* _Work task_
Show, from the entries below, every line in which "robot" appears.

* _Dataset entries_
»»
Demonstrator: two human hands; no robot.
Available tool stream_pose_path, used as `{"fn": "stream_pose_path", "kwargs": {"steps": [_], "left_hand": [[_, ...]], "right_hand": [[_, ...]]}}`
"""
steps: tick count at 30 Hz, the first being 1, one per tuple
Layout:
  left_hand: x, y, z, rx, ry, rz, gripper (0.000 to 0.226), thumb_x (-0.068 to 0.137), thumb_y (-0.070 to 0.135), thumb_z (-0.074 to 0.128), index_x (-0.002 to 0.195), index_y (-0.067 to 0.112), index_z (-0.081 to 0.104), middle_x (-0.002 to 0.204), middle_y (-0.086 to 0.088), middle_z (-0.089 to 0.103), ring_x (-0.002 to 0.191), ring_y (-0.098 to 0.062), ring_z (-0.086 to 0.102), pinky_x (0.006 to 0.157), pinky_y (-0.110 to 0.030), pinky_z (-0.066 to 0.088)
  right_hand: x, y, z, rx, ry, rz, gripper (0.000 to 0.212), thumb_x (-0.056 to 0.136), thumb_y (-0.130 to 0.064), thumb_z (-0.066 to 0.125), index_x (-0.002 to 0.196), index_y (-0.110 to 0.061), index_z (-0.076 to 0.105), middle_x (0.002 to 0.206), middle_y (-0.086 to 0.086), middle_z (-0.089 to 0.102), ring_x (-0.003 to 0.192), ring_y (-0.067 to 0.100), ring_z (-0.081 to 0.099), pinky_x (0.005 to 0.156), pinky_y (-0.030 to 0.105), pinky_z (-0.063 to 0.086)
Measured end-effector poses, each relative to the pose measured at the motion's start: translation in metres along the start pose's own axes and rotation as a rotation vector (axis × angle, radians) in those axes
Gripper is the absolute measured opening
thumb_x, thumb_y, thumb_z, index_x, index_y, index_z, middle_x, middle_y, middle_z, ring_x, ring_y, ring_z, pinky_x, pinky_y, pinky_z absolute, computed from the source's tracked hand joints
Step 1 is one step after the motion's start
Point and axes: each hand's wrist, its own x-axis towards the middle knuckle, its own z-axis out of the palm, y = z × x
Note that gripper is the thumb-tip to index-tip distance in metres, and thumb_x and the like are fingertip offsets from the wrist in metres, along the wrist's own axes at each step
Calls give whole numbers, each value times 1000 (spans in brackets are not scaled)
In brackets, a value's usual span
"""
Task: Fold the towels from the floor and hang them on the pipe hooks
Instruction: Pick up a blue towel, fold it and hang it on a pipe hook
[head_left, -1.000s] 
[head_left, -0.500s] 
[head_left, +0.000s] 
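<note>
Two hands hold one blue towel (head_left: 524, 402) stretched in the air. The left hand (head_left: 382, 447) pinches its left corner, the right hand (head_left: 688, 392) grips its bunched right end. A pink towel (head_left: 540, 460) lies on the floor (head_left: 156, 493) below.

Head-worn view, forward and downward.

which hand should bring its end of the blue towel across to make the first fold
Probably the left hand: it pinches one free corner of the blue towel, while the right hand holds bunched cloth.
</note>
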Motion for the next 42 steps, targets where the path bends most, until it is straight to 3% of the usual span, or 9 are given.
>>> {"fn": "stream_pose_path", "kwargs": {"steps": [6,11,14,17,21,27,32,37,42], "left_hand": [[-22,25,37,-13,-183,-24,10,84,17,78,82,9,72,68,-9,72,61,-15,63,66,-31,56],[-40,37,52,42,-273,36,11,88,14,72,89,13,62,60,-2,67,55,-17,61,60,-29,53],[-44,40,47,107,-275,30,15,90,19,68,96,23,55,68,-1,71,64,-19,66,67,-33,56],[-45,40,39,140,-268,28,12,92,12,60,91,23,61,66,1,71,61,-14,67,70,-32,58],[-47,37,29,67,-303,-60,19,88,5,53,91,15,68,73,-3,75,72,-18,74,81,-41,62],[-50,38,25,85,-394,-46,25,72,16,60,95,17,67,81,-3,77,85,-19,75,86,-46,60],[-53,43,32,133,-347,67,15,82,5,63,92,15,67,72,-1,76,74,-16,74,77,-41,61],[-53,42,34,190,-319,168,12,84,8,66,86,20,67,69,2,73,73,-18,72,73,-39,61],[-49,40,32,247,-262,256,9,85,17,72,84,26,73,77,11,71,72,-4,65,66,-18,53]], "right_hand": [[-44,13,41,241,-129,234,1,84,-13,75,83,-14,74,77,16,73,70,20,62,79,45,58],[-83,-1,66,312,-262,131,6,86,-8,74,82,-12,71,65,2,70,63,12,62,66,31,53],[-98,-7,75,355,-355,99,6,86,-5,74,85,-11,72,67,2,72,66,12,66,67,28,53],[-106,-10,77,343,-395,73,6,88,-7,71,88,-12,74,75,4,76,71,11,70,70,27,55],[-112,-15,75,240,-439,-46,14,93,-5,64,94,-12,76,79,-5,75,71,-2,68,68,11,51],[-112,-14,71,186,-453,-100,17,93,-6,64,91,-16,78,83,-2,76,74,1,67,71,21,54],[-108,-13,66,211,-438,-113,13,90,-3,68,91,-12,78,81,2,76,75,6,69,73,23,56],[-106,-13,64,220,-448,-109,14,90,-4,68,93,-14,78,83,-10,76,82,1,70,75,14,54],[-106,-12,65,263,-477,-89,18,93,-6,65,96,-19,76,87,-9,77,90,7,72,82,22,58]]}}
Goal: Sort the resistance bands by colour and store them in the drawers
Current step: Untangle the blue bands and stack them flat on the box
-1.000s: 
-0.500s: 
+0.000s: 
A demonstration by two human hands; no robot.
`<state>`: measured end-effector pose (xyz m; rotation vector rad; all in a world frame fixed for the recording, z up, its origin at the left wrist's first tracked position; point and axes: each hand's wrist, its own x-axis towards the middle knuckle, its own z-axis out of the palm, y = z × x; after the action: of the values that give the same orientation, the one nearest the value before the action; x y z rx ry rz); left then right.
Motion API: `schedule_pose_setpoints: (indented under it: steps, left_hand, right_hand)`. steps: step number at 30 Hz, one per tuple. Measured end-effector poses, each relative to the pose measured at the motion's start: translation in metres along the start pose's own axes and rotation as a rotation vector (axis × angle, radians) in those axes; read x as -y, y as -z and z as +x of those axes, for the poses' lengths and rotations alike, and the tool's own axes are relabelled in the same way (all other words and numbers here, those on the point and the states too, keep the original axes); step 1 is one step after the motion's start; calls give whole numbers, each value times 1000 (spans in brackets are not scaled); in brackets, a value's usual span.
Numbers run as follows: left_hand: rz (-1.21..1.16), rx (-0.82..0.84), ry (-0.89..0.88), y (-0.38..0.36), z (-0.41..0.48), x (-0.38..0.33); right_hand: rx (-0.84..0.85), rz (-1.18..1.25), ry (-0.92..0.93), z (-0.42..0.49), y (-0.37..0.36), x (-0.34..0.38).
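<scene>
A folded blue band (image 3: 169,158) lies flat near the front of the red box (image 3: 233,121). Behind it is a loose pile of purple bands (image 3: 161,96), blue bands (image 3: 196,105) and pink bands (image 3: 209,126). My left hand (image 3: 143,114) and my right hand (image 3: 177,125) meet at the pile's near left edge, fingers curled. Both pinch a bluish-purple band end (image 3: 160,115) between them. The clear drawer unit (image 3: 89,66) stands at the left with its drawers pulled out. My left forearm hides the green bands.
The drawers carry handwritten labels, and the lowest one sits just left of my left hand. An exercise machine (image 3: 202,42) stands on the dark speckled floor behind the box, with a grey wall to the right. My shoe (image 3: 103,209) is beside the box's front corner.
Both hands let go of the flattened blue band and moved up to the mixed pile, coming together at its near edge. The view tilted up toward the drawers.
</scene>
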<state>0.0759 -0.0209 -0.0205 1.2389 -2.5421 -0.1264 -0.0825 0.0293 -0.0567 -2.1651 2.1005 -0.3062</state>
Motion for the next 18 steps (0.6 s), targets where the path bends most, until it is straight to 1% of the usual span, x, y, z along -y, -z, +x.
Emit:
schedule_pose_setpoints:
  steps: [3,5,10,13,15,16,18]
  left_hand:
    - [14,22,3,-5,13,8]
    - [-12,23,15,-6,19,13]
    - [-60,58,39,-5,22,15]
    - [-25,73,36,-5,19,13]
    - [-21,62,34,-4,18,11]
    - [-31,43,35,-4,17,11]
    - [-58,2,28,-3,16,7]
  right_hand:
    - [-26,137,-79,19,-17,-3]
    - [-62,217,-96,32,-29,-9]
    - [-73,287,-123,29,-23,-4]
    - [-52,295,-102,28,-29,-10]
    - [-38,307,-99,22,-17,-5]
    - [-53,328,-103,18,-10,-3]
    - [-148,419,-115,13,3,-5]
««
* _Solution to this task_
Demonstrator: two human hands; no robot.
A demonstration by two human hands; no robot.

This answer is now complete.